Work to be completed:
Copy out the data below. Leave nothing out and alter nothing.

Dataset content:
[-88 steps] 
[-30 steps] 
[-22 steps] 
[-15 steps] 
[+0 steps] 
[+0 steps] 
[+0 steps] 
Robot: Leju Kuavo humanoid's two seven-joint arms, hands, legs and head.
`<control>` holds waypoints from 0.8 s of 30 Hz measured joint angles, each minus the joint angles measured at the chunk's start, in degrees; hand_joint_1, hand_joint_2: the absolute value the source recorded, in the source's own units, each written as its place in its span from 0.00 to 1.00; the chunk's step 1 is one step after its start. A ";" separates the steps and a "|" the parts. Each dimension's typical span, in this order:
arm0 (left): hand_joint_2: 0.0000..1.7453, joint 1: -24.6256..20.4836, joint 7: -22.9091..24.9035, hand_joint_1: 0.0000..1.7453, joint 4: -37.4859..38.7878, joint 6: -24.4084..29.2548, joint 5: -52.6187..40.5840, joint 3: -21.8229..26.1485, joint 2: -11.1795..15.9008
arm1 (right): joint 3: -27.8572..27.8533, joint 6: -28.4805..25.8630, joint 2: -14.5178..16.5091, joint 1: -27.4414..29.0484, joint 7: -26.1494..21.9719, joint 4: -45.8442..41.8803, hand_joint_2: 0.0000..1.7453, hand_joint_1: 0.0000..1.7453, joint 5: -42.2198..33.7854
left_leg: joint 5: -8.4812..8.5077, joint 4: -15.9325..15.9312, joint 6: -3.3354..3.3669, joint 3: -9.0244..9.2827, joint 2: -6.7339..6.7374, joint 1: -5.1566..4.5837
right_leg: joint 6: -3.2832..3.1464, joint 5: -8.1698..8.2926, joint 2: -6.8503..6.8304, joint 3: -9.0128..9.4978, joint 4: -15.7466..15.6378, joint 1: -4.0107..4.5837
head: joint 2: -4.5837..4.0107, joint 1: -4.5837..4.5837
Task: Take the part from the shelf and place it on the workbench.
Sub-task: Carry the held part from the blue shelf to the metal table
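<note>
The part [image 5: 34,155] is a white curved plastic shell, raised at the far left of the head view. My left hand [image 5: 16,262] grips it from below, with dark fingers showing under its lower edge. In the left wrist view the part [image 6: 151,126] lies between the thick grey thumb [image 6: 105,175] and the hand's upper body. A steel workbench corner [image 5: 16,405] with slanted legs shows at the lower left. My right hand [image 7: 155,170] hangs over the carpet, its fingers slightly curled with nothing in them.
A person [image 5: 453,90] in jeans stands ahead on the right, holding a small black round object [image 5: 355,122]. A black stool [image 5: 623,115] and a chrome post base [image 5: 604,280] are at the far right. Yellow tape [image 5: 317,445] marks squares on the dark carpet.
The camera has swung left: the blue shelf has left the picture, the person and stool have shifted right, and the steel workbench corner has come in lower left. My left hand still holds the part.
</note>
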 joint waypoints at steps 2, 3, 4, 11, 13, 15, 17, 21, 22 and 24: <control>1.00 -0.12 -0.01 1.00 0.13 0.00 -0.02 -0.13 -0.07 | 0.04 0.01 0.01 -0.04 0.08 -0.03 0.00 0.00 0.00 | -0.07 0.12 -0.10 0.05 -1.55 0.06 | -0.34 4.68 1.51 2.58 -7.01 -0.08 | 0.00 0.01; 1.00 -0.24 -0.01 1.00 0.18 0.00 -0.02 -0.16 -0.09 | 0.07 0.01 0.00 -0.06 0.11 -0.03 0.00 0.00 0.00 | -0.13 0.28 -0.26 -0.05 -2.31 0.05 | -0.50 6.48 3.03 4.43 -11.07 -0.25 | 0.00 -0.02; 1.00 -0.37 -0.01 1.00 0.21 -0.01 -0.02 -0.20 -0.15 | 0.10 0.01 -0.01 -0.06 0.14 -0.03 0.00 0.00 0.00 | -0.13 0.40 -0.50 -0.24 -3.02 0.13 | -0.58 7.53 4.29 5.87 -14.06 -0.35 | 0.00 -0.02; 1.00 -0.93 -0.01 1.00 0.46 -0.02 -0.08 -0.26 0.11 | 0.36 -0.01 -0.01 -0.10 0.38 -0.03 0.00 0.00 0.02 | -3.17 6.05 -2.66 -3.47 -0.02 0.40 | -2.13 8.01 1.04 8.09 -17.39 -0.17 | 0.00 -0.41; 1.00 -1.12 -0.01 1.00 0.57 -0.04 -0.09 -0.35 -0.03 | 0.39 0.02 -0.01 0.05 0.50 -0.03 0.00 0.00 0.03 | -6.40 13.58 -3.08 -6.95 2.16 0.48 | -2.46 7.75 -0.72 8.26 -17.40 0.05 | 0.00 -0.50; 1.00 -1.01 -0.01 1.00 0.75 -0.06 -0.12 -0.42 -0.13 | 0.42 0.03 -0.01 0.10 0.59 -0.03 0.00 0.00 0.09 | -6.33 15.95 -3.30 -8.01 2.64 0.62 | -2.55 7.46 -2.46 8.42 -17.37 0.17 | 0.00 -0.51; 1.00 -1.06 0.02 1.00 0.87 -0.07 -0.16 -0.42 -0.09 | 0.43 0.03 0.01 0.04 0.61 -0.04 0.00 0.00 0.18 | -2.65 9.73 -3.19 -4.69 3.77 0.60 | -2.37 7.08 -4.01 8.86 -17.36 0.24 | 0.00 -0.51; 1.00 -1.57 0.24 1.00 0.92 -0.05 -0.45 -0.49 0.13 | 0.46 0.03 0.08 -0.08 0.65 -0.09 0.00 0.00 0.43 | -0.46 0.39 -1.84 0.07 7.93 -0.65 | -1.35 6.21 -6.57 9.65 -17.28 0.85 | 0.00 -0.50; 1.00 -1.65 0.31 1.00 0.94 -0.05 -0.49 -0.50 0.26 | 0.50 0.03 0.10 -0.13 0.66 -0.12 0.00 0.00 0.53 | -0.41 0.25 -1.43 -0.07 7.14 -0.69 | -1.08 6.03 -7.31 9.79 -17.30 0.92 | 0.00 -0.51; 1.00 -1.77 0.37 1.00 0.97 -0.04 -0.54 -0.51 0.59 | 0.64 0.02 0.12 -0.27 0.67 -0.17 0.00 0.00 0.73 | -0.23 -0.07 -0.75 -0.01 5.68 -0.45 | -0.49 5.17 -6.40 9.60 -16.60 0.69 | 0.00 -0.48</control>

Result below:
[-88 steps] 
[-30 steps] 
[-22 steps] 
[-15 steps] 
[+0 steps] 
[+0 steps] 
[+0 steps] 
Robot: Leju Kuavo humanoid's two seven-joint arms, hands, legs and head.
`<control>` holds waypoints from 0.8 s of 30 Hz measured joint angles, each minus the joint angles measured at the chunk's start, in degrees; hand_joint_1, hand_joint_2: the absolute value the source recorded, in the source's own units, each written as its place in its span from 0.00 to 1.00; the chunk's step 1 is one step after its start. A ";" separates the steps and a "|" the parts. Each dimension's typical span, in this order:
arm0 (left): hand_joint_2: 0.0000..1.7453, joint 1: -24.6256..20.4836, joint 7: -22.9091..24.9035, hand_joint_1: 0.0000..1.7453, joint 4: -37.4859..38.7878, joint 6: -24.4084..29.2548, joint 5: -52.6187..40.5840, joint 3: -21.8229..26.1485, joint 2: -11.1795..15.9008
arm1 (right): joint 3: -27.8572..27.8533, joint 6: -28.4805..25.8630, joint 2: -14.5178..16.5091, joint 1: -27.4414..29.0484, joint 7: -26.1494..21.9719, joint 4: -45.8442..41.8803, hand_joint_2: 0.0000..1.7453, hand_joint_1: 0.0000..1.7453, joint 5: -42.2198..33.7854
left_leg: joint 5: -8.4812..8.5077, joint 4: -15.9325..15.9312, joint 6: -3.3354..3.3669, joint 3: -9.0244..9.2827, joint 2: -6.7339..6.7374, joint 1: -5.1566..4.5837
right_leg: joint 6: -3.2832..3.1464, joint 5: -8.1698..8.2926, joint 2: -6.8503..6.8304, joint 3: -9.0128..9.4978, joint 4: -15.7466..15.6378, joint 1: -4.0107..4.5837
head: joint 2: -4.5837..4.0107, joint 1: -4.5837..4.5837
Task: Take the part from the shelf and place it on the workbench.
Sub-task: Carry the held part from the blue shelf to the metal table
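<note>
The part [image 5: 34,155] is a white curved plastic shell, raised at the far left of the head view. My left hand [image 5: 16,262] grips it from below, with dark fingers showing under its lower edge. In the left wrist view the part [image 6: 151,126] lies between the thick grey thumb [image 6: 105,175] and the hand's upper body. A steel workbench corner [image 5: 16,405] with slanted legs shows at the lower left. My right hand [image 7: 155,170] hangs over the carpet, its fingers slightly curled with nothing in them.
A person [image 5: 453,90] in jeans stands ahead on the right, holding a small black round object [image 5: 355,122]. A black stool [image 5: 623,115] and a chrome post base [image 5: 604,280] are at the far right. Yellow tape [image 5: 317,445] marks squares on the dark carpet.
The camera has swung left: the blue shelf has left the picture, the person and stool have shifted right, and the steel workbench corner has come in lower left. My left hand still holds the part.
</note>
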 joint waypoints at steps 2, 3, 4, 11, 13, 15, 17, 21, 22 and 24: <control>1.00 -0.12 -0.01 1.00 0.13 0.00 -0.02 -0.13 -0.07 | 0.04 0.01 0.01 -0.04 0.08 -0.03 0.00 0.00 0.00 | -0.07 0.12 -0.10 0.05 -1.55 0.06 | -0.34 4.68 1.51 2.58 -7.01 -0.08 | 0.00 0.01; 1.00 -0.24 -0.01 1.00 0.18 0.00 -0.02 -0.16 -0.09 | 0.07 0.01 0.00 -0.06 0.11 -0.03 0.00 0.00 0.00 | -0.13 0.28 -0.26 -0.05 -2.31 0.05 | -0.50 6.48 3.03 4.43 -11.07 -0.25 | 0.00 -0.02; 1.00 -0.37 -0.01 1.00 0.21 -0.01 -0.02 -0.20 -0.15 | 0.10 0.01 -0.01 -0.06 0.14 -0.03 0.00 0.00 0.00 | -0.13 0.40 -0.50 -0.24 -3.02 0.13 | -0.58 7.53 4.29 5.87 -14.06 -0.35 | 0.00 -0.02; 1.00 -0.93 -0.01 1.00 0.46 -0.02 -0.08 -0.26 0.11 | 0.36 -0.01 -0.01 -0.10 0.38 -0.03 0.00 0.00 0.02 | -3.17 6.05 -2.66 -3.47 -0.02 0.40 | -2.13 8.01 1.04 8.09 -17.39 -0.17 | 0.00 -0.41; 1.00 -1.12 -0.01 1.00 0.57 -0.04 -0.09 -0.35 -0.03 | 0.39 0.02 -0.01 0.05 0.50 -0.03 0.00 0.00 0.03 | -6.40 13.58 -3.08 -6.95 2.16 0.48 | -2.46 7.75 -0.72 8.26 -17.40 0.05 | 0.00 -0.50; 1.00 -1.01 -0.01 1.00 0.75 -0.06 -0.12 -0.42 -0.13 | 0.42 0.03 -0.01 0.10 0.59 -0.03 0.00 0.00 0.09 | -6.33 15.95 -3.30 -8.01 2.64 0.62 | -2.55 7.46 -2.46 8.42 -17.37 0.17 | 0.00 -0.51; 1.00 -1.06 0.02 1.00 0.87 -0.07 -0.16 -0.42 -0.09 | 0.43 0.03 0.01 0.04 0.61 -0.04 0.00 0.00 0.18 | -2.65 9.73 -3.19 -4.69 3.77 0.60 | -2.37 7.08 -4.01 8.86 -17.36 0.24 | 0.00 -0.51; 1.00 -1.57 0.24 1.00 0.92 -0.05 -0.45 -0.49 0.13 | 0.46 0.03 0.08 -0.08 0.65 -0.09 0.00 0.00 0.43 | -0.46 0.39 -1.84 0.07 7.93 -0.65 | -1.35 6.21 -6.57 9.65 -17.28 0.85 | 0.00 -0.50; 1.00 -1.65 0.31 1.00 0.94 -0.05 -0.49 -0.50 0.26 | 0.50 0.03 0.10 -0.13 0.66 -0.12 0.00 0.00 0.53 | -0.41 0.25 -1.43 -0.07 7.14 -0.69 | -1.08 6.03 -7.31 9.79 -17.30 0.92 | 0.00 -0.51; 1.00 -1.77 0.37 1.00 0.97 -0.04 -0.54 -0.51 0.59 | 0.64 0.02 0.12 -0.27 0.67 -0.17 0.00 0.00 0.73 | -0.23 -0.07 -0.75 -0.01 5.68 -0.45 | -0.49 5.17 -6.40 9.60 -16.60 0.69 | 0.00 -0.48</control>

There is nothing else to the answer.